Diagnosis of COVID-19 in each participant was based on the findings of reverse transcription quantitative polymerase chain reaction (RT-qPCR) assays. Nasopharyngeal samples were collected for RT-qPCR, and chest CT was performed upon hospital admission. Serum samples were stored at −80 °C following each laboratory examination.

Participants and study protocol

Participants aged 18 years or older, who were admitted in our hospital during the study period and whose blood samples were collected within five days after symptom onset, were included in this study. Those who had received any treatment against SARS-CoV-2 before blood sampling or participated in another clinical trial were excluded.

The first monovalent mRNA vaccine against SARS-CoV-2 wild-type (WT), which has less efficacy against the Omicron variant, became widely available during the fifth wave in Japan. Only few inpatients were vaccinated until the fifth wave, whereas numerous inpatients got vaccinated twice before admission during the sixth wave. Therefore, we included the following participants for further analysis (Figure 1): those who did not receive the vaccine during the third, fourth, and fifth waves and those who received the BNT162b2 or mRNA-1273 vaccine twice at least two weeks before admission during the sixth wave. We also analyzed the levels of immune indicators in unvaccinated participants infected with the Omicron variant; however, the results were not shown as the main findings of this study due to the small sample size.

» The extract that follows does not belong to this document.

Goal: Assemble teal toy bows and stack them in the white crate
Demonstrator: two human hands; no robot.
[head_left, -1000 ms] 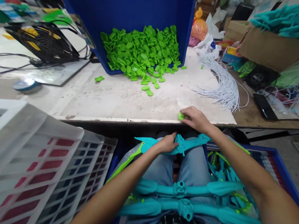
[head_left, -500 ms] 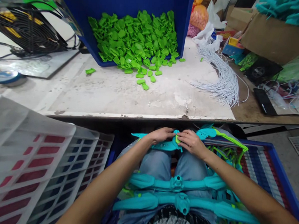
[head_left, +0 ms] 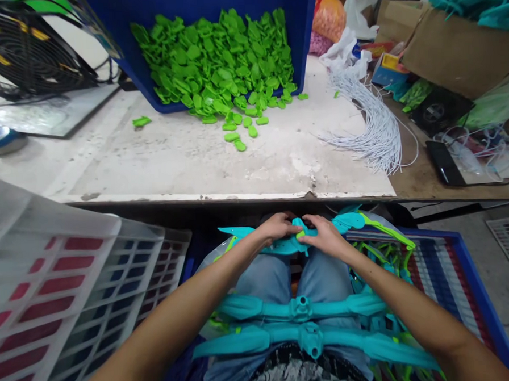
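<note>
Above my knees lies a turquoise bow-shaped plastic piece [head_left: 285, 247] with lime-green end parts. At its centre sits a small lime-green oval piece [head_left: 300, 234]. My left hand [head_left: 278, 228] grips the bow-shaped piece just left of centre, its fingers partly hidden behind it. From the other side, my right hand [head_left: 326, 238] closes round the centre, its thumb at the green oval piece. Across my lap rest two similar turquoise pieces, one nearer the knees [head_left: 265, 309] and one close to my body [head_left: 254, 340].
A tilted blue bin [head_left: 307, 51] spills green oval pieces [head_left: 218, 67] onto the white tabletop [head_left: 171, 160]. White cords [head_left: 380, 138] lie to the right, near a cardboard box [head_left: 460, 49]. White plastic baskets [head_left: 94, 221] stand at left. A blue crate [head_left: 476, 275] with turquoise and green parts is at right.
My right hand's fingers have shifted from over the green oval piece to the far edge, leaving the thumb at it. My left fingers have moved closer to the centre. The view has shifted slightly.
</note>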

Figure 1 Flow chart illustrating the distribution of participants with SARS-CoV-2 variants. (A) Delta and precedent SARS-CoV-2 variants (patients who had not received vaccine). (B) Omicron BA.1. PCR, polymerase chain reaction; SARS-CoV-2, severe acute respiratory syndrome coronavirus 2.

Data on participant demographics, comorbidities, clinical presentation, laboratory findings, therapy regimen, and prognosis were collected from medical charts.

During the study period, participants were given a daily questionnaire on the presence of symptoms related to COVID-19, including fatigue, sore throat, headache, smell or taste alteration, joint/muscle pain, and diarrhea. Sore throat was assessed from admission until discharge using an analog scale (0= no pain, 1= throat irritation, 2= throat pain, 3= severe pain with difficulties in swallowing). The duration of sore throat was defined as the initiation of sore throat (at least from grade 1) to absolute resolution (grade 0). Clinical information was followed until discharge.

Two experienced pulmonary radiologists (K.N. and Y.Y.) reviewed the previous chest CT scans. When a newly developed inflammatory lesion was detected in the chest CT performed upon admission, COVID-19 pneumonia was confirmed, and further categorized according to the Fleischner Society Glossary of Terms for Thoracic Imaging (23-25). Hypoxemia requiring oxygen therapy was defined as a blood oxygen saturation (SpO₂) level of ≤93% at rest/motion in room air, as defined previously (26). The degree of severity of COVID-19 was defined as follows: mild (symptomatic patients without pneumonia), moderate (patients having pneumonia but not requiring oxygen supplementation), severe (patients having pneumonia and requiring oxygen supplementation).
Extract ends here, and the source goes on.